6. Neewer Photography Professional

5. Glide Gear SYL Tripod Track

4. Magnus DWF-2 Universal

3. Dolica LT-D100 Professional Lightweight

2. Ravelli ATD Professional

1. Manfrotto 114 Cine/Video Deluxe

Increase Your Production Value

If you compare the work of professional cinematographers in film and television to the litany of amateur short films that play at festivals around the world, you’re likely to notice one crucial difference about the camera movement. In amateur pieces, the camera is almost always either handheld or limited to a tripod with pans and tilts as moves. Rarely do you see a no-budget movie with long, smooth camera moves. Yet those moves are everywhere in cinema and TV.

It’s gotten a lot easier more recently to move a camera with some degree of smoothness. Back in the days of film, cameras were universally so big and heavy that they necessitated the kinds of professional dolly systems that are far outside the budget of independent filmmakers. Nowadays you can grab your iPhone and a handheld gimbal and create some stunningly smooth photography with enough resolution to get you into major festivals. And for shorter camera moves with small DSLRs that are capable of great video production, you can employ any of the relatively inexpensive sliders on the market.

But if your rig is big enough that it needs to be on a good tripod for stability, and if your move is long enough or complicated enough that you need something with more reach than a slider, then you have to have a dolly. Rails systems by companies like Keiser can run you in the neighborhood of $1,000 for their least impressive setup, and professional platform-boom dollies go for around $5,000 if you can find a deal. That’s why the tripod dolly is so useful: it’s a much less expensive way to achieve very comparable results.

Once you start employing dolly and tracking shots in your films or other productions, the perceived quality of what you see on that screen will skyrocket. Even if you’re using inferior camera equipment to the next filmmaker, smooth handling can make your work seem like it cost a lot more money to make than it really did.

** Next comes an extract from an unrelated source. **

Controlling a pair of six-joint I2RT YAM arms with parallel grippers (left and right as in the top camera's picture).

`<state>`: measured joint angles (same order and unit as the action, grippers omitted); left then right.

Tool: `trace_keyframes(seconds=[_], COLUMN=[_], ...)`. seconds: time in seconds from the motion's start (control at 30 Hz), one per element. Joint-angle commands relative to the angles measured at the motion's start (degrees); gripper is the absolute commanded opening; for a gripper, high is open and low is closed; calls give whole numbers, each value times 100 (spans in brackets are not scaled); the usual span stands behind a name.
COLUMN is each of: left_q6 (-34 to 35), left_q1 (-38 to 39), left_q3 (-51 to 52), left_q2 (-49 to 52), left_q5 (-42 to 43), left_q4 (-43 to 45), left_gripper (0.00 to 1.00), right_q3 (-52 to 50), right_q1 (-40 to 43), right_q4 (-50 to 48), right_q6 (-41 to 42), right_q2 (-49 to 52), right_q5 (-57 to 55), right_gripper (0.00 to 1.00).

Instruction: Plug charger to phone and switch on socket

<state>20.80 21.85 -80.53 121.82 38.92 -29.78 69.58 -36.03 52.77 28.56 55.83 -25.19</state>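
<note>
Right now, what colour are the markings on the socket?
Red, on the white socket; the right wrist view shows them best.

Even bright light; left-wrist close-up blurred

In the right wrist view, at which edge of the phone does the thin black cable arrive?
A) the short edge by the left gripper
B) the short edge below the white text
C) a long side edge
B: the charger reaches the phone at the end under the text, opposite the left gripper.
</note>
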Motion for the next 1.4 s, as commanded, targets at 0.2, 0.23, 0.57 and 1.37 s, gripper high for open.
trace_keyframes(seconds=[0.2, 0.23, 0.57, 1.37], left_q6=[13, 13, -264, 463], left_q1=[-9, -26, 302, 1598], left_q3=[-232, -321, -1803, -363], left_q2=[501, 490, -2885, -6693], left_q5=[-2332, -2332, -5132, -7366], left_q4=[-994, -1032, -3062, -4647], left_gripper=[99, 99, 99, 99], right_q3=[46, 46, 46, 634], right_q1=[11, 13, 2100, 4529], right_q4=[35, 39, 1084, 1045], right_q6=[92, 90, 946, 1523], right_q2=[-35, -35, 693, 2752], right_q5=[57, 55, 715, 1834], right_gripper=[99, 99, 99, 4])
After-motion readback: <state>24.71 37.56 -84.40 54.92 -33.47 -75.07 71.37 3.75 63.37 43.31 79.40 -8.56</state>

How To Choose The Right Tripod Dolly For Your Setup

For the most part, tripod dollies are pretty universal. They consist of telescoping arms with wheels mounted on the underside, and a set of clamps at the end of each arm to secure your tripod's feet in place. Figuring out which model is right for you is mostly a balancing act between the quality of each of those features and the amount of money you want to spend.

In the case of the telescoping arms, the degree to which they can spread out will determine how easily your tripod will fit, and how stable it will be when the dolly is in motion. It’s important here that you set up your tripod at home and measure the distance from the ground beneath the center of the unit to its individual feet. That way, you’ll know whether a model is large enough to accommodate your tripod when it’s at its most stable configuration. If you have to bring the legs together a little to get it to fit, you’ll lose some stability.

Next, look at the quality of the clamps used to lock your tripod in place. They should seem as secure as possible, but they shouldn’t look like they might damage the legs of your tripod over time.

The quality and type of the wheels is important to check, as well. Some casters will provide smooth, quiet movement on indoor surfaces, but might not be able to stand up to exterior use on asphalt or concrete. If you need to use your dolly outdoors, look for a model with wheels that look like they came off a pair of inline skates; they should be rubbery and translucent.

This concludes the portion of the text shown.